More testy court filings on Thursday in the 2016 Wilkinsburg mass shooting case hurled more accusations at prosecutors as jurors wrapped up their third day of deliberations without rendering a verdict.
The filing by defense attorney Randall McKinney, who represents homicide suspect Cheron Shelton, renewed calls for a mistrial in the death penalty case. Judge Edward J. Borkowski denied the motion. Jury deliberations will resume Friday.
McKinney also re-upped claims that prosecutors withheld evidence, including the extent to which they worked with Kendall Mikell, a jailhouse informant who was until this point referred to as Witness 1.
Mikell, under the name Witness 1, was quoted extensively in the arrest warrant against Shelton and a former co-defendant in the March 9, 2016, massacre at a backyard cookout that killed five adults and an unborn child.
McKinney, in a motion filed last week and unsealed Wednesday, said Mikell came forward Feb. 3 and said prosecutors and detectives encouraged him to fabricate evidence and paid him for information. Mikell said he was paid thousands of dollars over the course of several years, something McKinney said the defense knew nothing about.
“The defense would have used this vital information to litigate challenges to the probable cause affidavit and subsequent pretrial motions …” McKinney wrote.
Deputy District Attorney Kevin Chernosky, who is prosecuting the case with Assistant District Attorney Lisa Pellegrini, called the claims “unfounded and frivolous.”
Chernosky noted that Mikell was never called at Shelton’s preliminary hearing nor did he testify at trial, and prosecutors notified the defense in 2018 that they no longer intended to use him as a witness.

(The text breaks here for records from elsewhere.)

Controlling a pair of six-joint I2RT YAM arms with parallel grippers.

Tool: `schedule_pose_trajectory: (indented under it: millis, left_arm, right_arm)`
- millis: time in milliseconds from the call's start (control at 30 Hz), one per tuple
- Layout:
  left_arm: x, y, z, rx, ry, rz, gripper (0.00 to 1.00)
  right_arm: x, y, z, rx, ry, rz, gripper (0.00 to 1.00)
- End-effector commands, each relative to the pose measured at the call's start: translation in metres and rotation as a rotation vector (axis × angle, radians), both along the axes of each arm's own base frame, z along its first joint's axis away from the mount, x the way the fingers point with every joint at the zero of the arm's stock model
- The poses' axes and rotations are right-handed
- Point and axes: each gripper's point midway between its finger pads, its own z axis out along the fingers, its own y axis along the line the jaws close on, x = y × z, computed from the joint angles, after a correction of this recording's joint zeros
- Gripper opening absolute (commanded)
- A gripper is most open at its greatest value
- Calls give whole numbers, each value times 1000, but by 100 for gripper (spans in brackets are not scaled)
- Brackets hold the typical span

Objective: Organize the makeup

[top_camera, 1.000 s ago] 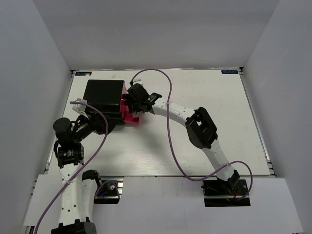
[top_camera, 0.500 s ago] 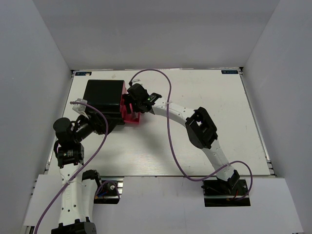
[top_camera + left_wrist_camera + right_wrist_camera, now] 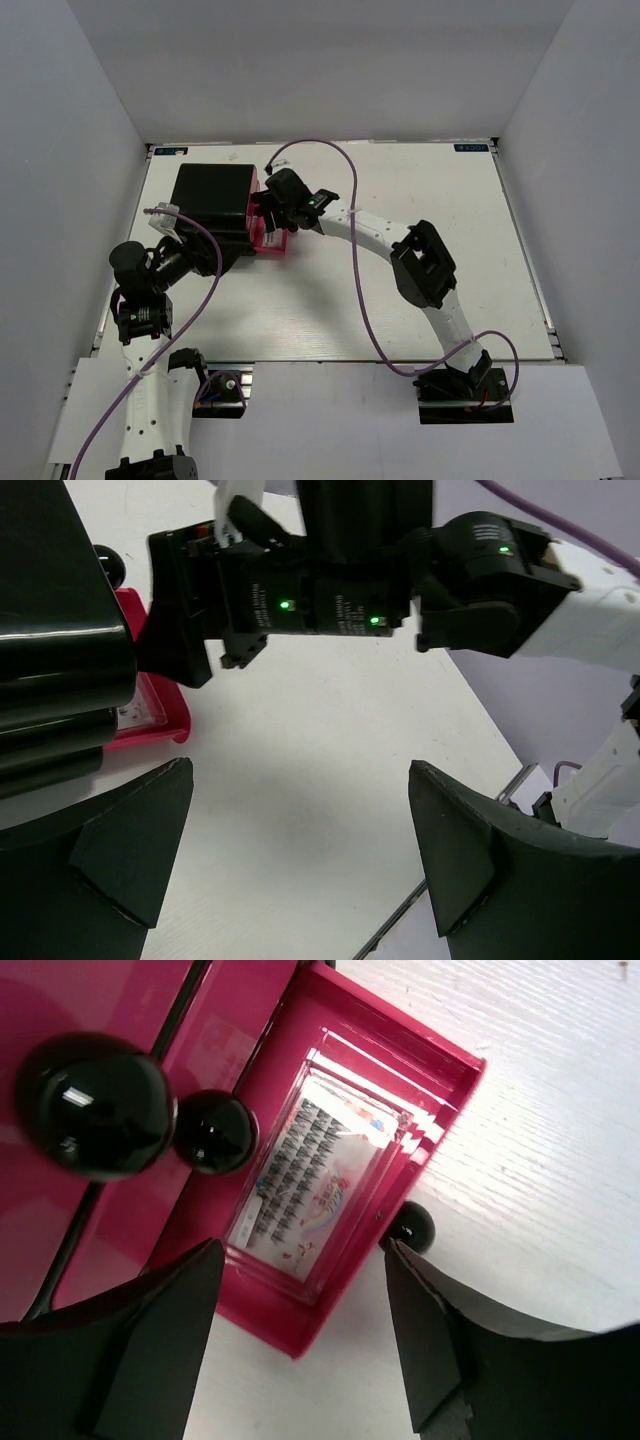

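Note:
A white packet (image 3: 312,1174) with red print and rows of lashes lies flat inside the pulled-out pink drawer (image 3: 400,1110) of the black box (image 3: 212,196). My right gripper (image 3: 300,1355) hangs open just above the drawer's front corner, with nothing between its fingers; from above it (image 3: 268,222) is over the drawer (image 3: 270,243). My left gripper (image 3: 300,850) is wide open over bare table beside the box, holding nothing; in the top view it (image 3: 222,258) sits at the box's near corner. No other makeup shows.
The box's closed pink drawer fronts carry round black knobs (image 3: 95,1105) (image 3: 215,1130); the open drawer's knob (image 3: 410,1225) sticks out toward the table. The right arm's purple cable (image 3: 350,200) arcs over the white table (image 3: 450,220). Grey walls enclose the table.
The right arm's elbow has shifted slightly right and its gripper moved a little over the drawer. The drawer and the left arm have stayed put.

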Motion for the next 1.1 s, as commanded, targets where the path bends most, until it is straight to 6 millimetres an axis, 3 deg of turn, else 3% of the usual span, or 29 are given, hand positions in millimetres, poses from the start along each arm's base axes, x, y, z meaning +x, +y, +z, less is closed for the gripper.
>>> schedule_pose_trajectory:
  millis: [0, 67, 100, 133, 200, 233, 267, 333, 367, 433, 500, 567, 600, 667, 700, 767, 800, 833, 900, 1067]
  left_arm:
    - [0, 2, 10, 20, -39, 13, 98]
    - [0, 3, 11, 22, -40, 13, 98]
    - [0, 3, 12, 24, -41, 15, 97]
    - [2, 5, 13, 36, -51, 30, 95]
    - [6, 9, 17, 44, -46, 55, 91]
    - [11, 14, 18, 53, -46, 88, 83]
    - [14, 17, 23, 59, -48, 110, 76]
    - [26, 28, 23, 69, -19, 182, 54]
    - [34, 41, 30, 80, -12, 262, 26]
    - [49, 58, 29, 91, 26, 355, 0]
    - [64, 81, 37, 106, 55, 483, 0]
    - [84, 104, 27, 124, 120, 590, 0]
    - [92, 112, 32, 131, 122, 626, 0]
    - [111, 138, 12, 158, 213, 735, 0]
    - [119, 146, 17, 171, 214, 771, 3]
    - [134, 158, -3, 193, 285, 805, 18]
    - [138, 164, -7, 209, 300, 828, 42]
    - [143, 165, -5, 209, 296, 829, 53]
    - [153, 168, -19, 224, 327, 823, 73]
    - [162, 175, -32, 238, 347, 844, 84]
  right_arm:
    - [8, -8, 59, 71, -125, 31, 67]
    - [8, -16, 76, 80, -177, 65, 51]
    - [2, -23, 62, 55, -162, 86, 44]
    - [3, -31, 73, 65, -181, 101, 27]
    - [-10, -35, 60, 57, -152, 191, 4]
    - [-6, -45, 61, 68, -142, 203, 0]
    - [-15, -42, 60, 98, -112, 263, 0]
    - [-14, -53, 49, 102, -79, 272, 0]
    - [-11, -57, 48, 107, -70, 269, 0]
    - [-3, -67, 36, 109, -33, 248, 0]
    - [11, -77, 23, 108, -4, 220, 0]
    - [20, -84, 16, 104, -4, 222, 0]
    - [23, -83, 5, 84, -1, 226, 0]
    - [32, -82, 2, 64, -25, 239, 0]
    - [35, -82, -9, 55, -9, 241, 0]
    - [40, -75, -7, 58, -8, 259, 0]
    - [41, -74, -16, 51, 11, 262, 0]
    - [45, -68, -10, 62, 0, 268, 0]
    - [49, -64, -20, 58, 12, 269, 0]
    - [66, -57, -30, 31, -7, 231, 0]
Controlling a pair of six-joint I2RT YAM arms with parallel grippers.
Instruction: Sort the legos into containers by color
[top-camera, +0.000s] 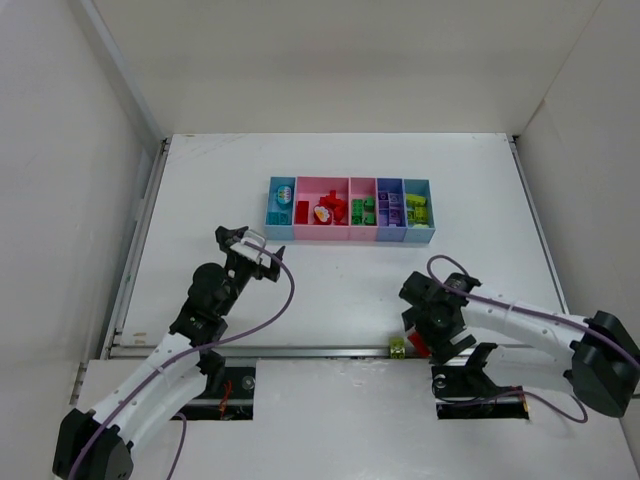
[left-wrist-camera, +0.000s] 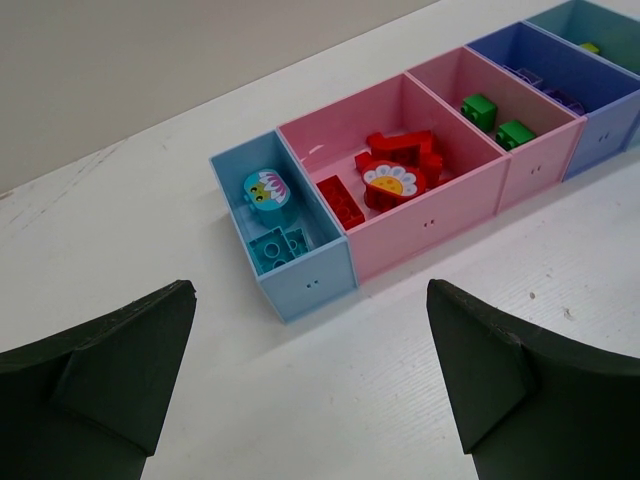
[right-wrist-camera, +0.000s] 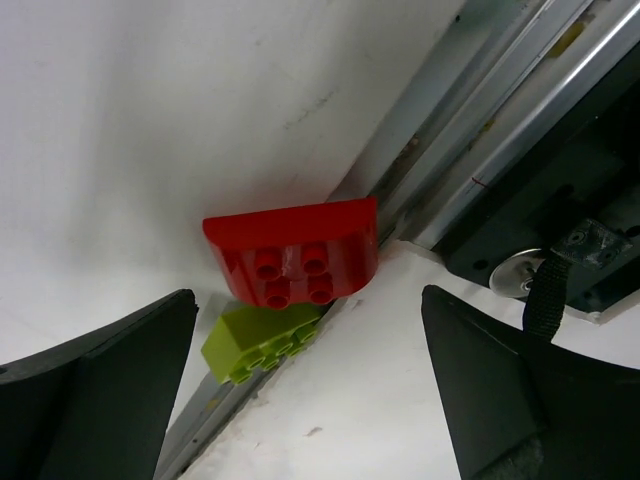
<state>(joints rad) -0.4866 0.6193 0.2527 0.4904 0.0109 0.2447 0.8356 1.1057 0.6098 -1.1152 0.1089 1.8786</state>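
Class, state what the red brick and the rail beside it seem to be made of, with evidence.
Red brick: probably moulded plastic, glossy; even colour, soft highlights, moulded studs. Rail: likely metal, perhaps aluminium, satin silver; straight grooves with a dull linear sheen.

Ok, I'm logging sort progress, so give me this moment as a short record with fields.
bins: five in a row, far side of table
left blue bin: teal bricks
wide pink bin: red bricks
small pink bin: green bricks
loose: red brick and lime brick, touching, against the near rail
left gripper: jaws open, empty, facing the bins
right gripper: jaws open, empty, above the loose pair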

Dismissing those later actions, McKinney wrote that what mattered is “their arrest and subsequent investigation relied on (Mikell’s) actions and statements.”
Chernosky wrote that Mikell was provided about $1,700 from the DA’s witness relocation fund to find housing after he was released from a halfway house in April 2018. That happened after Mikell was briefly entered into the Attorney General’s Witness Relocation Program. After 10 days, Mikell was arrested, which disqualified him from the program.
In McKinney’s latest filing, he included Mikell’s form for the attorney general’s program. On it, Mikell marked “no” for a question asking whether the witness is “receiving financial benefits from a police agency” for their cooperation.
McKinney said he received that form as part of discovery materials in 2017 but didn’t know until this week that Mikell was paid thousands of dollars.
Mikell also marked “no” regarding any pending criminal or civil cases. McKinney said Mikell was wearing a prison uniform during his first interview with prosecutors, “so they had to know … he had pending criminal cases contrary to said agreement given to defense.”
“The self-righteous denial by the Commonwealth does not justify or excuse withholding the information they today admit, now they have been exposed, combined with other key facts including this witness is a career paid informant,” McKinney wrote.
Mikell, in an hourlong interview with McKinney by phone last week, claimed he was at one point placed in a cell directly next to Shelton so he could attempt to get information out of Shelton. During that time, he said, Shelton professed his innocence. McKinney said he wasn’t aware of that, either.
The defense has for weeks accused prosecutors of violating the Brady rule, which states prosecutors must turn over any exculpatory evidence to the defense.
“The Commonwealth,” McKinney wrote, “is not absolved of their obligations under Brady or of misconduct because they chose to remove this witness from the landscape and cannot fix it by admitting to said payments during jury deliberations.”